We may be facing a low growth economy, but there are still companies increasing their profits, just not always where you expect to find them, writes Stephen Message, manager of the Old Mutual Equity Income fund.
In an environment of low economic growth and subdued levels of consumer confidence, as we are currently witnessing in the UK, the task of growing profits for many businesses becomes increasingly challenging.
The recent profit warning from Tesco is a good example. In our view, it indicates the high level of competition in the food retail sector.
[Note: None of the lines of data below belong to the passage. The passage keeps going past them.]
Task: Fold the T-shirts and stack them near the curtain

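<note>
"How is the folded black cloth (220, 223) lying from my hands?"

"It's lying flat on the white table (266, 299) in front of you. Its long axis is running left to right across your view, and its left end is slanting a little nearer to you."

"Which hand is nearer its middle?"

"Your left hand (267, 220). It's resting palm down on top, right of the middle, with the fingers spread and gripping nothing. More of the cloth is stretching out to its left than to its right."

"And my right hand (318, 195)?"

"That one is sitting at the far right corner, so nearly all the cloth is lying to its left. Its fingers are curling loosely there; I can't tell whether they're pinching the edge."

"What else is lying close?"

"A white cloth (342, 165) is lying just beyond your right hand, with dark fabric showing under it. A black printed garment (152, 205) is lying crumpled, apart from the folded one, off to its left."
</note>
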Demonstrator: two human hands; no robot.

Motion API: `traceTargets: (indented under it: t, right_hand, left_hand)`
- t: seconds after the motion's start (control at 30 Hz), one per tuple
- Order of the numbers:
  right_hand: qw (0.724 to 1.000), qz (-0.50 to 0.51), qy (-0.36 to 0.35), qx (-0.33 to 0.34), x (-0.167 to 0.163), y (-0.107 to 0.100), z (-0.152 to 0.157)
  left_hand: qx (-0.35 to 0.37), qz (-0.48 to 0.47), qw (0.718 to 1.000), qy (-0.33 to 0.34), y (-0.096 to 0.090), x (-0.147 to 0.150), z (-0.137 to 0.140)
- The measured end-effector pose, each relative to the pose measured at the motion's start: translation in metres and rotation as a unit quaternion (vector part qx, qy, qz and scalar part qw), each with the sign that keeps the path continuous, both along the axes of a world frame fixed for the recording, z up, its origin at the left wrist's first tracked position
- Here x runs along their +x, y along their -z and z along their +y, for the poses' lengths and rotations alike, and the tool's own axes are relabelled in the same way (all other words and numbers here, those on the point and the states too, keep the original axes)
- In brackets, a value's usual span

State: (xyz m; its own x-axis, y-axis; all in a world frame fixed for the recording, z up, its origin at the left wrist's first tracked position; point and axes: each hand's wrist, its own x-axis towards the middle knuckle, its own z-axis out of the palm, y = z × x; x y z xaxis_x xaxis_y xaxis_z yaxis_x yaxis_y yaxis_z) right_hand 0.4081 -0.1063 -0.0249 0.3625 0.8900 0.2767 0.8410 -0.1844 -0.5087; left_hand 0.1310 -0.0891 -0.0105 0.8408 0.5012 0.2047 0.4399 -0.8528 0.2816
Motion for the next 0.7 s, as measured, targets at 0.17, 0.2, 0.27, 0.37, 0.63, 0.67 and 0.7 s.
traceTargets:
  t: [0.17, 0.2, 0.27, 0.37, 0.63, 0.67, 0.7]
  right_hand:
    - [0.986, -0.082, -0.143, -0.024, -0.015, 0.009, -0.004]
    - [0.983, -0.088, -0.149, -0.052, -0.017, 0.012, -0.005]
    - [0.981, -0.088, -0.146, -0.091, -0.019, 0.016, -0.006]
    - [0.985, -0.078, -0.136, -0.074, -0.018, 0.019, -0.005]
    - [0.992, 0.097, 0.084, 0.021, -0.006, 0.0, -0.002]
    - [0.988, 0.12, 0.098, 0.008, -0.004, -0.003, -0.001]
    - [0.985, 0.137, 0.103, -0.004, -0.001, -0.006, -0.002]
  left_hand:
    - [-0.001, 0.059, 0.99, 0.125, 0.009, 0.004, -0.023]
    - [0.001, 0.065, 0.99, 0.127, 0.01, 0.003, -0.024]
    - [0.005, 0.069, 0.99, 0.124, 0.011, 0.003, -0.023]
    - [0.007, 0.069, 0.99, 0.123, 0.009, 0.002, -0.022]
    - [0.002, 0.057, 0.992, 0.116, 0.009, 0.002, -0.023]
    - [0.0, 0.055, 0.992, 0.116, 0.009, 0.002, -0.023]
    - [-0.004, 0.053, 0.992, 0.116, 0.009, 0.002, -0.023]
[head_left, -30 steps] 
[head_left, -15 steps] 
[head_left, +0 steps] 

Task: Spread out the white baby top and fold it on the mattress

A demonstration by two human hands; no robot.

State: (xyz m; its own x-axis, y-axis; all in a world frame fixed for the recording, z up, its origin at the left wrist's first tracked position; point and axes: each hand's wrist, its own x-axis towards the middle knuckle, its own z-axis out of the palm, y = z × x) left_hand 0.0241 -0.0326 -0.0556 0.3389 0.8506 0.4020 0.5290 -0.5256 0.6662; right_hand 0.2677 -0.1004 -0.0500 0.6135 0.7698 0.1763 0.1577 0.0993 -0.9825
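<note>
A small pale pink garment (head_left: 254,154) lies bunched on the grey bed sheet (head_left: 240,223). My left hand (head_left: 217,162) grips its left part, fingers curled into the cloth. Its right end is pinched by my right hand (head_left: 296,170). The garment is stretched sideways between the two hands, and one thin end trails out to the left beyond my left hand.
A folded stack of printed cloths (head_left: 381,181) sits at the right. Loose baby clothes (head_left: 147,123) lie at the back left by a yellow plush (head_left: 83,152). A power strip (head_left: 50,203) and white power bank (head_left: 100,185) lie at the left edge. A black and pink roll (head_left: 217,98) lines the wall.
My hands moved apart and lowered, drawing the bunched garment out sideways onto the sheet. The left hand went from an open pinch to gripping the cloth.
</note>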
Whilst many would consider this sector to be fairly defensive in nature given that demand for food does not fluctuate materially, competition is fierce and retailers have to work hard to win their share of consumer spending through a range of promotions and offers.
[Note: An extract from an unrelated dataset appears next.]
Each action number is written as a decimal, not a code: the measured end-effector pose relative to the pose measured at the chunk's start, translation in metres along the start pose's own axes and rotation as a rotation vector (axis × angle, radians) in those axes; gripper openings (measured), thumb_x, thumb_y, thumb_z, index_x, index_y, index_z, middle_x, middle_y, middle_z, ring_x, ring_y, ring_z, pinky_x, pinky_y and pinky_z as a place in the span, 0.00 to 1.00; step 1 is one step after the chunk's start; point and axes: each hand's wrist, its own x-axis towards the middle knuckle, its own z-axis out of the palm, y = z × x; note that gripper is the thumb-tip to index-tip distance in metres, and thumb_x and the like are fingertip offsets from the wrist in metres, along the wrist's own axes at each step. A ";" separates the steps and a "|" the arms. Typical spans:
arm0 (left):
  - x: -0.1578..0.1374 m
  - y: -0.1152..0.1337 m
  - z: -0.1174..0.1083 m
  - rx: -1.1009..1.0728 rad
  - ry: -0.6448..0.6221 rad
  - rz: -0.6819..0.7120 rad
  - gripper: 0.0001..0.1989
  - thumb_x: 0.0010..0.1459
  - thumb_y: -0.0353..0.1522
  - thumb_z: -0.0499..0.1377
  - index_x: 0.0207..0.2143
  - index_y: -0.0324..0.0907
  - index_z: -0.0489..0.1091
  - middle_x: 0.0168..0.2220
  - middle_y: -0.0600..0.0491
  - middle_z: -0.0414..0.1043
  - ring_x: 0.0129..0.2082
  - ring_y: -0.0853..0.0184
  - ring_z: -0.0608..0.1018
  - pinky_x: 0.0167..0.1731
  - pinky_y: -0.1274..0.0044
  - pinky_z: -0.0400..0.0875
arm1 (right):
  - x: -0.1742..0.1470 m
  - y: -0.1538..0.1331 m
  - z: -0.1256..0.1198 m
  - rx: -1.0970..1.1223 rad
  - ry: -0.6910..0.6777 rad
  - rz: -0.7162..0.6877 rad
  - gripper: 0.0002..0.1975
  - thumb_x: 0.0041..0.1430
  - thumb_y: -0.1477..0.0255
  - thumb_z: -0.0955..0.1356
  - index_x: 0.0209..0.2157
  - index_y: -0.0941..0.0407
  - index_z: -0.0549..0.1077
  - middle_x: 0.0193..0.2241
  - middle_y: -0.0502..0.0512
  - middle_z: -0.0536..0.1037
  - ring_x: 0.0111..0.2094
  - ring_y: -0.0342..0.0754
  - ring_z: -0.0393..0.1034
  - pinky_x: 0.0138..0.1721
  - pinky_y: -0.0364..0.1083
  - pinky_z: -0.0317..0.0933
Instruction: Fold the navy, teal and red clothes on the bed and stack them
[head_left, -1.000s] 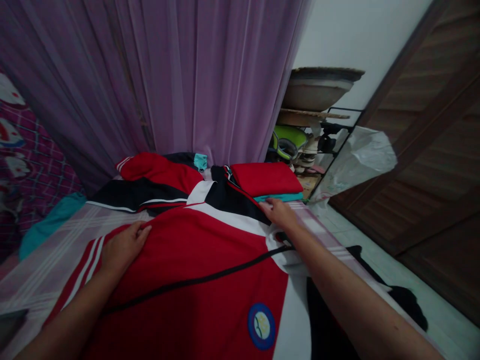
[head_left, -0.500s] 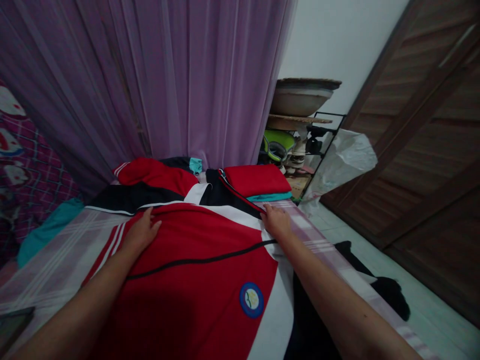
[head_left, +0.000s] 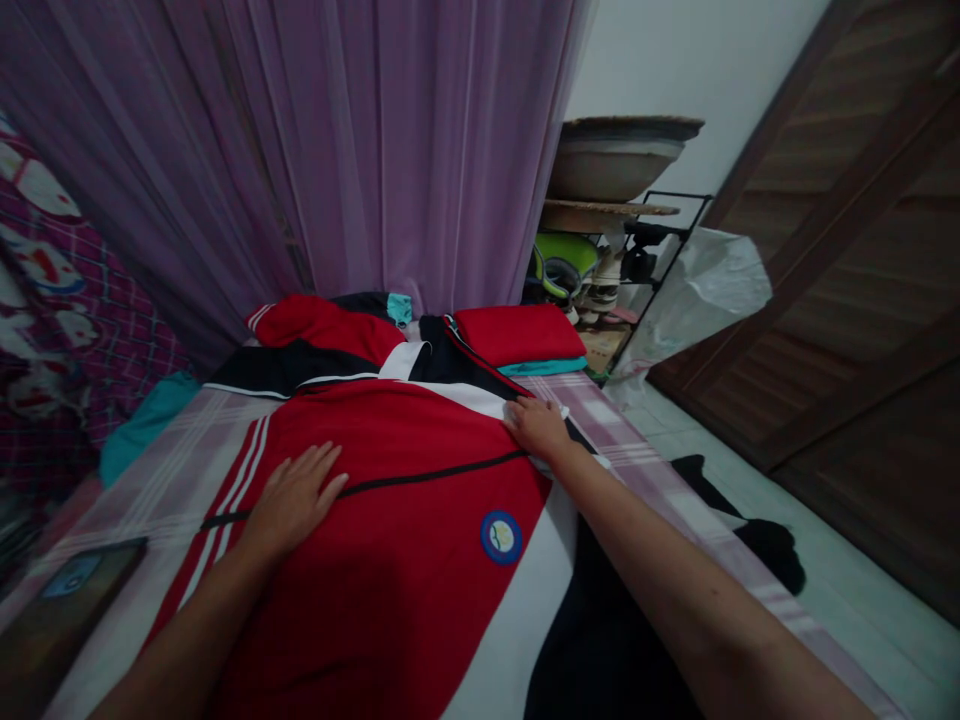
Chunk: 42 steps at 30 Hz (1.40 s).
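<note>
A red, white and dark sports jacket (head_left: 420, 430) lies spread out in front of me, with a round blue badge (head_left: 501, 538) and a thin black stripe across it. My left hand (head_left: 296, 495) rests flat on the red cloth, fingers stretched out, across the black stripe. At the jacket's right edge, my right hand (head_left: 538, 428) has its fingers curled on the white and red cloth. Some of its fingertips are hidden by the hand. The jacket's lower end runs out of view beneath my forearms.
Behind the jacket sits a folded red garment (head_left: 521, 335) on a teal one (head_left: 544, 367). A phone (head_left: 71, 610) lies on the checked bedsheet (head_left: 172, 450) at left. Purple curtains (head_left: 420, 150) hang behind. A shoe rack (head_left: 660, 270) and wooden doors (head_left: 840, 300) stand right.
My left hand has moved from the jacket's upper fold down onto its red front and flattened. My right hand has shifted slightly left. The view has tilted, bringing more of the phone into sight.
</note>
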 end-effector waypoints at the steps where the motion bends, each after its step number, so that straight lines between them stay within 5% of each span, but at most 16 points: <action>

Unfortunately, cutting prices to win business often means lower profits, and in Tesco’s case, a tougher than expected festive sales period ultimately wiped almost £5bn off the company’s value.
The food retail industry has been successful in growing profits over the past decade through expansion of their selling space, improvement in supply chain efficiencies, diversification into non-food and also previously through a more buoyant consumer.
Given that it feels we are at a saturation point in terms of selling space (Tesco highlighted it will build fewer out of town megastores), and a more price conscious shopper, it seem likely that it will be more difficult for the industry to enjoy the rates of growth that it has in the past and we currently have little exposure to this area in our portfolio.
In a mature market with acommoditised product offering you can often only charge as much as the cheapest competitor. Another industry cutting prices at the moment is the domestic energy sector.
EDF Energy recently announced it would be reducing its gas bills to its customers by 5%. In order to hold on to their customers we imagine the other energy suppliers will follow suit, which could have implications for the profits at UK listed energy suppliers SSE and Centrica.
The dynamic in this industry is similar to that in food retail; a sector dominated by a few large players where demand for the end-product is fairly robust. However the pricing environment is challenging putting pressure on industry profits. Therefore we also have little exposure to the utility sector.
While we think life will be tough for some of the businesses operating in the food and energy retail space, we are still able to find a number of interesting investment opportunities operating in the UK that can continue to deliver healthy levels of profit growth.